By | Here and Now | Published 11 years ago

Filmmaker Wong Kar-Wai’s aesthetics are second to none, and his latest offering, The Grandmaster, a biopic of martial artist Ip Man, is no different.

It would have been easy for Wong to take the conventional approach and give a circumstantial blow-by-blow account of Man’s life and of how he became a martial artist and perfected Wing-Chun, the form of self-defence he later taught Bruce Lee. But the film maker the takes a different route and present a biopic which not only talks about martial arts, but also takes a look at China’s troubled history and the superficiality of teaching martial arts; incidentally, too romance finds its way into the film.

Ip Man (Tony Leung) is a martial arts grandmaster from Foshan, in south China. In the very first scene he takes care of a mini-army of attackers and quickly establishes the fact that he’s the real deal. Gong Yutian, a master from the North, challenges Ip Man to a fight, which the latter wins by proving to be a more philosophically and psychologically stable opponent. This irks Yutian’s daughter, Gong Er (Zhang Ziyi), who wants to reclaim her family’s honour and challenges Ip Man to a fight, which he subsequently loses.

After that climactic fight, the film does lose a little bit of steam and we learn about the rest of Ip Man’s life through montages.

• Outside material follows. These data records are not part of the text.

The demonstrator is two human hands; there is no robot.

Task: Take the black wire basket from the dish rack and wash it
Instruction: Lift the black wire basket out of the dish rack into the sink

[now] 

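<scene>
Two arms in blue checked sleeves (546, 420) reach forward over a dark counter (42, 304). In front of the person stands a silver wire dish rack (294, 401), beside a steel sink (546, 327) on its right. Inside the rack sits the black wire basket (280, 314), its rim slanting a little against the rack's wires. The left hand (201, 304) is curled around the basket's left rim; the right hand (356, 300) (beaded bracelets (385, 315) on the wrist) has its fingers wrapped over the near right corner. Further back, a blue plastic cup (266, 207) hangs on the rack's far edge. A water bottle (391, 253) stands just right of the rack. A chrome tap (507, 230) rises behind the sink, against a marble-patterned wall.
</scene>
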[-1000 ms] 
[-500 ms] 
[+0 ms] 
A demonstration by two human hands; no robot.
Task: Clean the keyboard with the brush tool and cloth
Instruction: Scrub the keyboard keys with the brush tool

Later on in the film, Ip Man and Gong Er’s paths cross once again in a post-war period where a subtle, friendly-at-first romance is established through letters and glances. But Ip Man is now a married man with children. In any case, this is not the focus of Wong’s lens. The actual purpose of their meeting is to give us the film’s best scene, albeit through flashback. Gong Er recounts the tale of how she avenged her father’s murder in a stunning train station sequence, going against her father’s dying wish not to avenge his death.

Leung makes a decent Ip Man, but it is Zhang Ziyi who shines in her role as Gong Er.

The Grandmaster takes a look at what academic institutions teach and how their students apply that later in life. Wong’s maxim is simple: do, rather than talk. In that sense, The Grandmaster is inspirational and proves that it does indeed have a soulful interior to go with the stylish exterior.

Here’s one epic that looks beautiful in every frame thanks to the brilliant camera work rain drops fall in ultraslow motion, puddles of water reflect retreating horsemen and the choreography of the fight sequences is equally spectacular.